A arte só existe no exercício de intersubjetividade, no intercâmbio entre artista e público. Mesmo quando uma obra é concebida em isolamento, ela só tem sua existência consolidada como arte quando mostrada, e então, aquilo que foi produzido a partir dos desejos e sentimentos pessoais de uma artista, deixa de ser particular e se torna coletivo. Deixa de dizer respeito apenas à vida da autora e passa a ser percebida e interpretada com base nas experiências pessoais do espectador, como se ela lhe pertencesse.
O que torna esse exercício de alteridade, permutação e transposição de sentidos tão especial no trabalho de Graziella Bonisolo é o fato de ser construído a partir de memórias das casas onde morou ou que fizeram parte de sua vida, em especial a casa de sua avó.

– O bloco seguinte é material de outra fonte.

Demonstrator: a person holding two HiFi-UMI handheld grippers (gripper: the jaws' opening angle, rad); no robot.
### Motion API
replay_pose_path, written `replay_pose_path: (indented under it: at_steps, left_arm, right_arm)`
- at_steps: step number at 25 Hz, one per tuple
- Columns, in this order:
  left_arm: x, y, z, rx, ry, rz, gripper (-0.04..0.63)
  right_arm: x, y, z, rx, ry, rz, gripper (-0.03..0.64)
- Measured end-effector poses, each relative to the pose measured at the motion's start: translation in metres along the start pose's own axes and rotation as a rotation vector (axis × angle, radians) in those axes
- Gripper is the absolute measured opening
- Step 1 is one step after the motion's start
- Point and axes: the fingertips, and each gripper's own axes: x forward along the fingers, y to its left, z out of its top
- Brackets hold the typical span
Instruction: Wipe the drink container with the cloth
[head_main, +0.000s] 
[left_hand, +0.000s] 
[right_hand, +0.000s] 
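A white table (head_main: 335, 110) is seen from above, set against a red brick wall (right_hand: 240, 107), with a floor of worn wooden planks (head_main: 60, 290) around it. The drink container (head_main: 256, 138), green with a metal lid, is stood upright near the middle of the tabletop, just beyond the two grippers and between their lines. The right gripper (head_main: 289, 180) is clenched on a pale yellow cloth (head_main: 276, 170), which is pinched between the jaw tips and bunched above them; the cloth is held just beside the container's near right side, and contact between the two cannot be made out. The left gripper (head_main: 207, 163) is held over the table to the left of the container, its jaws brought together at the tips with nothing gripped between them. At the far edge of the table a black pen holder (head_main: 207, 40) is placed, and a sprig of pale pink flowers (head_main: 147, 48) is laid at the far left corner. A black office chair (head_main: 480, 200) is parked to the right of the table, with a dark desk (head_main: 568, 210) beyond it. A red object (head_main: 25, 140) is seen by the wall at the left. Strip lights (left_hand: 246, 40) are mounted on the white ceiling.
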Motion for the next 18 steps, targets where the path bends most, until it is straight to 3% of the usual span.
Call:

São trabalhos respaldados em memórias não só suas, mas também de outras pessoas de sua família, em particular das mulheres que habitaram aquele lar. Às vezes, dizem respeito a um passado no qual a artista ainda sequer existia. Imagens são despertadas por objetos, lugares, fotografias, e as memórias de Graziella acabam por confundir-se com as de seus familiares e antepassados. Elas ganham forma em seu trabalho, chegando enfim ao público, que produz outros sentidos ao confrontá-las com suas próprias memórias.

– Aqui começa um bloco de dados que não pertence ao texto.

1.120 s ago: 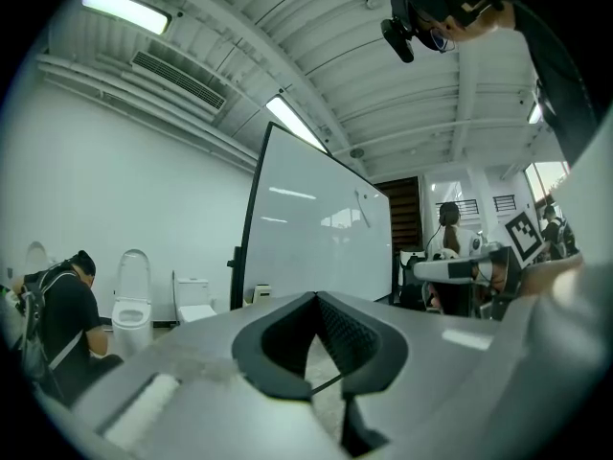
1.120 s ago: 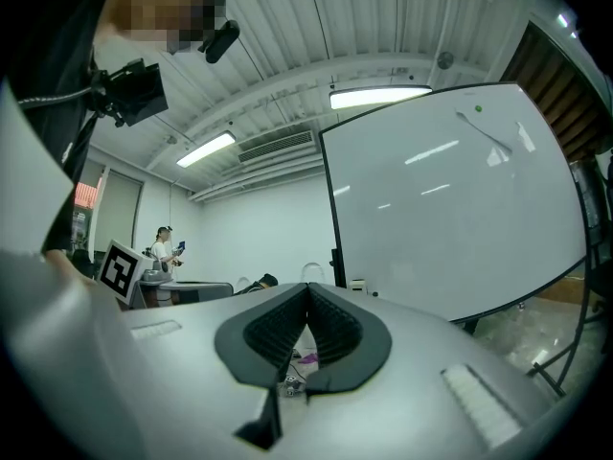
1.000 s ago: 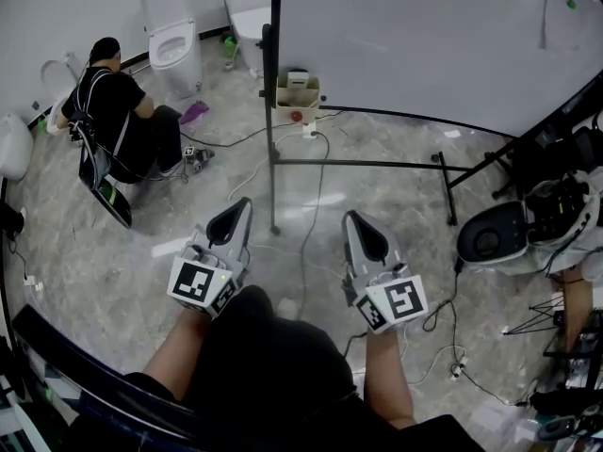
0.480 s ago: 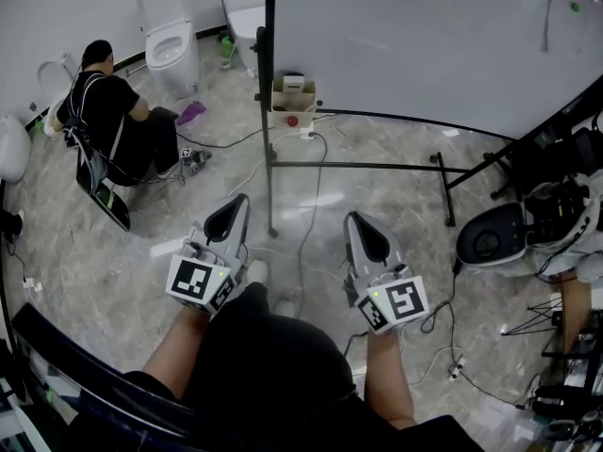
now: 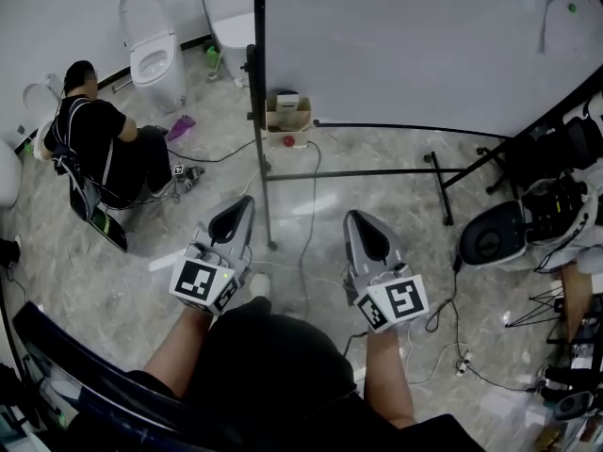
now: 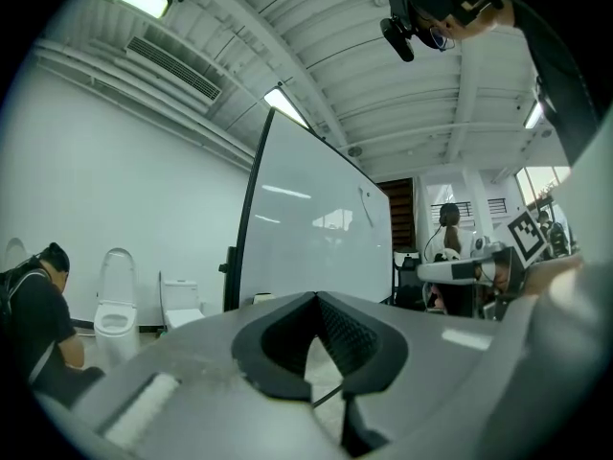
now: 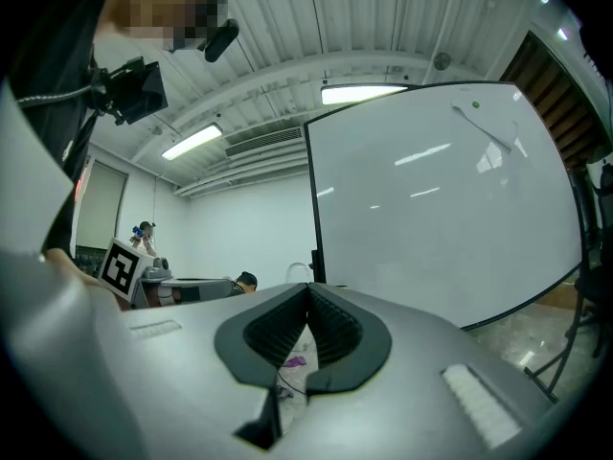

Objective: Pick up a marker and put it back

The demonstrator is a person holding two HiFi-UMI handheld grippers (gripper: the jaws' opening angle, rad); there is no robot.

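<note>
— Where are the two grippers?
— Side by side over the marble floor (image 5: 113,262), close in front of the person holding them. The left gripper (image 5: 245,201) and the right gripper (image 5: 350,215) both point toward the whiteboard (image 5: 415,45) on the far side.
— Wide or narrow?
— Both narrow. On each one the jaw tips meet, leaving only the hollow of the dark pads behind them. Nothing sits between either pair. Through the hollows I see just floor and a cable (image 5: 307,217).
— And the marker?
— I cannot pick one out for certain. A small box (image 5: 287,117) hangs on the board's stand (image 5: 267,205) at the board's left edge, well apart from both grippers. Something white sits in it and a red bit (image 5: 287,141) shows just below, but both are too small to name.
— Anything on the board itself?
— A green dot (image 5: 570,8) near its far right corner, with a thin line beside it.
— Who else is in the room?
— A person in black (image 5: 94,144) crouches at the far left, beside a white toilet (image 5: 155,55). A dark bowl (image 5: 490,238) sits on the floor to the right, next to a tangle of gear.
</note>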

A casa é nosso lugar mais íntimo, onde nos despimos das aparências que sustentamos nos lugares de uso coletivo, onde somos em nossa essência. Imprimimos marcas da nossa subjetividade quando a construímos, quando a reformamos ou nos usos cotidianos. Um trabalho artístico autobiográfico e desenvolvido a partir da experiência tão íntima da casa, longe de restringir-se a sentidos pessoais, faz desse particular algo que envolve e mobiliza os sentidos de qualquer sujeito. Sendo assim, o trabalho de Graziella tem a abstração não apenas como estratégia para provocar o outro a produzir suas próprias assimilações e fantasias, mas como condição de existência, uma vez que é elaborado a partir de imagens internas, que são abstratas e fragmentadas. A memória, ora nítida, ora nebulosa, aparece como lampejos e é materializada com suas ambiguidades e incompletudes nos desenhos, pinturas e instalações de Graziella. Em alguns trabalhos, podem ser percebidas formas que são familiares e evocam o imaginário doméstico. Já outros relacionam-se mais com a percepção do corpo como uma casa. Pois é o corpo nossa primeira e eterna morada, desde o momento em que habitamos o útero de nossas mães até o momento em que nos situamos no mundo e compreendemos o corpo como abrigo do nosso ser. O corpo é também a casa dos nossos devaneios, memórias e sonhos, onde moram nossas imagens íntimas.
É desse entendimento que surge o vermelho que prenomina no trabalho de Graziella. O vermelho do corpo, das vísceras, do sangue – inclusive o menstrual e o do parto, essencialmente femininos. O vermelho transporta imagens internas e estas fluem como se percorressem artérias. A linha do desenho ganha corpo e materializa-se no espaço por meio de fios. Efetua-se a espacialização da cor vermelha em formas complexas que podem remeter tanto ao doméstico como ao corpo, alimentando a correlação entre esses dois lugares. Onde se inserem, esses fios adaptam-se e integram-se ao espaço arquitetônico. Produzem tramas, como teias. Nossos corpos percorrem e mergulham no vermelho de Graziella, mobilizados pelo afeto e pulsação dessa cor, entregues aos sentidos, memórias e delírios por ela despertados.
Texto para a exposição individual de Graziella Bonisolo no espaço Grupius, em Caldas da Rainha, Portugal (abril e maio de 2024).